Data:

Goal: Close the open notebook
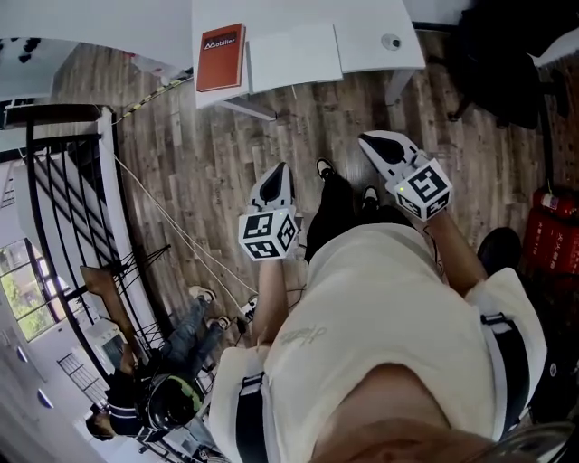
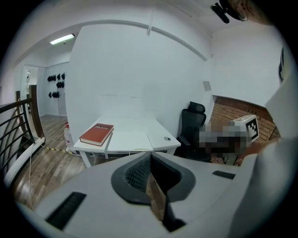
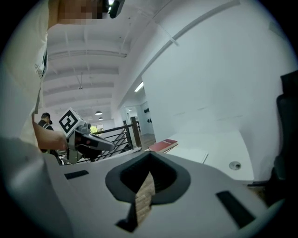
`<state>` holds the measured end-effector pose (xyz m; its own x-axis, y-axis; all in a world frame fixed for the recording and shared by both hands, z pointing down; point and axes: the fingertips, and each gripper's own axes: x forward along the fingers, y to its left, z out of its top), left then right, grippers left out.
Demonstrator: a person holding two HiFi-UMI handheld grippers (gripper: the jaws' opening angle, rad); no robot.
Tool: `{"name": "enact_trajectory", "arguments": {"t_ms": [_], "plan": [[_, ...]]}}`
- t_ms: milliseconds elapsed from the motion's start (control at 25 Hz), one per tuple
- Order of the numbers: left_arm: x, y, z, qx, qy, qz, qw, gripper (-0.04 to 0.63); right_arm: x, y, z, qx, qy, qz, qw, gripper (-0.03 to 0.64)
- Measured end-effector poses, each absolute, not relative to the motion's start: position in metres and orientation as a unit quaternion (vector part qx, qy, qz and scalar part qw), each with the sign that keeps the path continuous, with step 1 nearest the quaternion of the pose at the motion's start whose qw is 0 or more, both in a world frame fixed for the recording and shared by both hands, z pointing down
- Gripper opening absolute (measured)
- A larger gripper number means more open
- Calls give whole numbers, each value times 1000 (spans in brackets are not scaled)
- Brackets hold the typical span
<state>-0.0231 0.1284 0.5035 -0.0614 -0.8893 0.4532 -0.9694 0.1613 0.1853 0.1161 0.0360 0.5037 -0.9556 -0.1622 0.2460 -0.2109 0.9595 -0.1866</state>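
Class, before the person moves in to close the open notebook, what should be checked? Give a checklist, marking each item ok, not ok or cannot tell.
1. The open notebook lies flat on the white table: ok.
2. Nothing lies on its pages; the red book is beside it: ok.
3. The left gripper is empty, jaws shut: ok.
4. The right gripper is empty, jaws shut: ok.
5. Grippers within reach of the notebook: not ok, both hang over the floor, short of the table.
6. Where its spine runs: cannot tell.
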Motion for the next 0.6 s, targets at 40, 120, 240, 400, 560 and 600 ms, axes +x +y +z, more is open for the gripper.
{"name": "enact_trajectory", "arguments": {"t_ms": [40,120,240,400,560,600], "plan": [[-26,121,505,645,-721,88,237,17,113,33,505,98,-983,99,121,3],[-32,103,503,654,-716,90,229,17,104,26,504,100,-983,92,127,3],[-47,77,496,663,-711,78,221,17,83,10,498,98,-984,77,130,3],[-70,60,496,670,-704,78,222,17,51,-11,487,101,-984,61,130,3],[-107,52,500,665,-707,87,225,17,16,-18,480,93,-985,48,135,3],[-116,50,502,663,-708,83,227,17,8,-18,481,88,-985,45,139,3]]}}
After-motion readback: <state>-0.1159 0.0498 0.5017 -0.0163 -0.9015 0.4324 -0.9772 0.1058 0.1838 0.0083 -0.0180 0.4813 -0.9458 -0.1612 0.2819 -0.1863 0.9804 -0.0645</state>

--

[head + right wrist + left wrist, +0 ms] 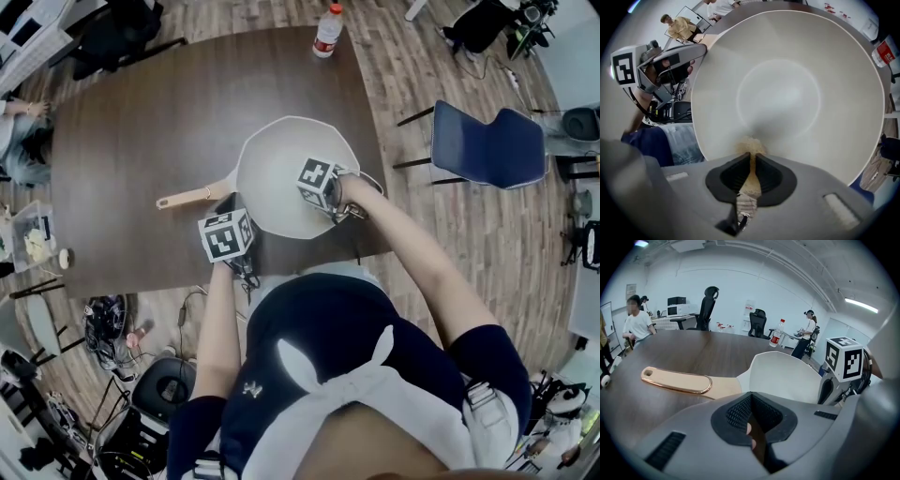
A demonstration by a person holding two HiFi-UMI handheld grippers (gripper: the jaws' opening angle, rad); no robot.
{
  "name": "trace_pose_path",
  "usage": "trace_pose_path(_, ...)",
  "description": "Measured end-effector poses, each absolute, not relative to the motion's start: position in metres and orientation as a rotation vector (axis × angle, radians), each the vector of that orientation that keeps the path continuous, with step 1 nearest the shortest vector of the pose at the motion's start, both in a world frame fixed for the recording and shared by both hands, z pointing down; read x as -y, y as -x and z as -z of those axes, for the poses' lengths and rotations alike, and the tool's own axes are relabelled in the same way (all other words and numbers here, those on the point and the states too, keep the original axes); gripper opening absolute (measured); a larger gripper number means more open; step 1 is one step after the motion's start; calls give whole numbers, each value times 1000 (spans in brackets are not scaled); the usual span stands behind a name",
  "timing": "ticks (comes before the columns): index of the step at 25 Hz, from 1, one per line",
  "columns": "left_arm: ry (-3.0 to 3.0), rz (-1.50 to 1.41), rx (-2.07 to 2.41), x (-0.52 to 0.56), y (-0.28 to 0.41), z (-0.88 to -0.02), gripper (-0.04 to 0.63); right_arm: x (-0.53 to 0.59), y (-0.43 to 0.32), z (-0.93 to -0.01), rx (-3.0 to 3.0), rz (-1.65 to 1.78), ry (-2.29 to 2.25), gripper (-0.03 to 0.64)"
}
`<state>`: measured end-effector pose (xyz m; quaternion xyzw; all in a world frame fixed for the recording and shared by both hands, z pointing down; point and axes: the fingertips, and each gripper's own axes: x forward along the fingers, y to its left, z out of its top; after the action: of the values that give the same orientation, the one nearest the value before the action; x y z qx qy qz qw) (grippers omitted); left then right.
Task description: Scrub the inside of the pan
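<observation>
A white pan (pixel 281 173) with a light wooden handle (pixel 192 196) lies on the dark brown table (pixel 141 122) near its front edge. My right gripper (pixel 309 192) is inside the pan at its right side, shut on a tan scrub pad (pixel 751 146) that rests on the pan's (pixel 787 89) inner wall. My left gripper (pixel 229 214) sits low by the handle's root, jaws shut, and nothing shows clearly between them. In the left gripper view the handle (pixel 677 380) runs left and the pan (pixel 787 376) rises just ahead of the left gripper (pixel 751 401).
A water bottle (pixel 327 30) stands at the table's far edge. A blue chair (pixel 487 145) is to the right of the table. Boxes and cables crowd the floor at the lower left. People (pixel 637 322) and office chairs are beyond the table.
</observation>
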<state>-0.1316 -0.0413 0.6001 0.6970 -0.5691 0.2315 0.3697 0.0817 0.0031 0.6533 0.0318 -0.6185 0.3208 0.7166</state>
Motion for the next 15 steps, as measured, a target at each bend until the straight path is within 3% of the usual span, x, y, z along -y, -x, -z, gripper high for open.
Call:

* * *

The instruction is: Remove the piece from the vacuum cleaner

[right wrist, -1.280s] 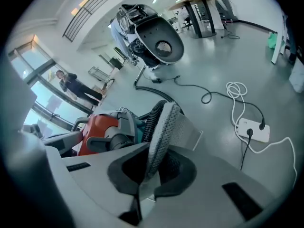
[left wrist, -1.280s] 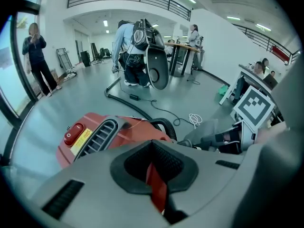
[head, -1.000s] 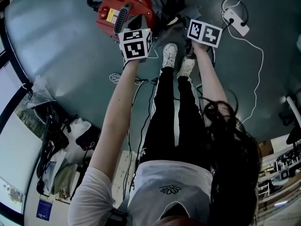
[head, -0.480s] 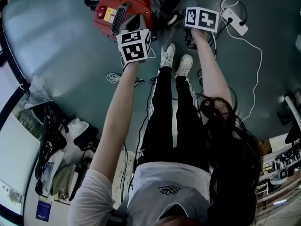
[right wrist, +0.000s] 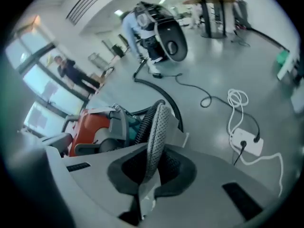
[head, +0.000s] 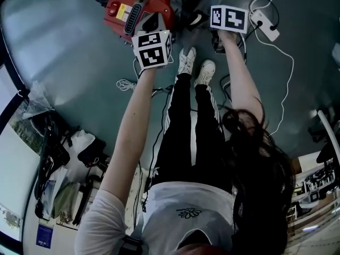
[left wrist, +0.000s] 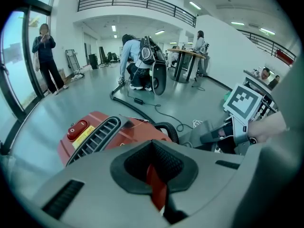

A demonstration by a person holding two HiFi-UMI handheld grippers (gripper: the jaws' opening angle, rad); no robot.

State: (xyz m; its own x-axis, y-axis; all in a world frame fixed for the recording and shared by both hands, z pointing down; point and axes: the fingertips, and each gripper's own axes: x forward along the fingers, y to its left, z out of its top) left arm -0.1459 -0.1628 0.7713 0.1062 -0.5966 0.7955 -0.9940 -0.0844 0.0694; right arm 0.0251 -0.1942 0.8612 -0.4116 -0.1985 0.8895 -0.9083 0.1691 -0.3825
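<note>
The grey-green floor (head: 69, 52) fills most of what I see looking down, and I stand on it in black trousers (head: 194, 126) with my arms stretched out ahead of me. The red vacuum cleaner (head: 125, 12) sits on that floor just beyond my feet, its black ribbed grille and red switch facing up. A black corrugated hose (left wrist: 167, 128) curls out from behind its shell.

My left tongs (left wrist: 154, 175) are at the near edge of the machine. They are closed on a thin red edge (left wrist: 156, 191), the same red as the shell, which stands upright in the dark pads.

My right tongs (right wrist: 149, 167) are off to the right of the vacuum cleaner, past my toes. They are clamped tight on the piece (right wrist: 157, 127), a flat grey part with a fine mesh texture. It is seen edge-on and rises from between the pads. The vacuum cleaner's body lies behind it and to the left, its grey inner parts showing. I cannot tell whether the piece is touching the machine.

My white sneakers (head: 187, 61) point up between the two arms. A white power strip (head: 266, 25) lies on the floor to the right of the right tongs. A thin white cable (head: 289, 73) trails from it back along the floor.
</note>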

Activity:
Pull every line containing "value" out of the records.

Response for this exercise:
- Calls give whole numbers, each value times 1000 (spans in brackets are not scaled)
  "description": "Measured end-effector poses, each absolute, not relative to the motion's start: position in metres and orientation as a rotation vector (axis × angle, radians), each the vector of that orientation that keeps the path continuous, with step 1 nearest the shortest vector of the pose at the motion's start, both in a world frame fixed for the recording and shared by both hands, z pointing down; read x as -y, y as -x and z as -z of those axes, for the poses' lengths and rotations alike, and the tool's own axes are relabelled in the same way (all other words and numbers here, those on the point and the states too, keep the original axes); gripper opening absolute (measured); a larger gripper number means more open; step 1 is one step after the motion's start; calls give whole numbers, each value times 1000 (spans in brackets are not scaled); the usual span stands behind a name",
`<state>`: measured end-effector pose (xyz m; quaternion xyzw; all in a world frame fixed for the recording and shared by both hands, z pointing down; point and axes: the fingertips, and each gripper's own axes: x forward along the fingers, y to its left, z out of its top; after the action: of the values that give the same orientation, the one nearest the value before the action; x y z qx qy qz qw) (grippers omitted); left then right.

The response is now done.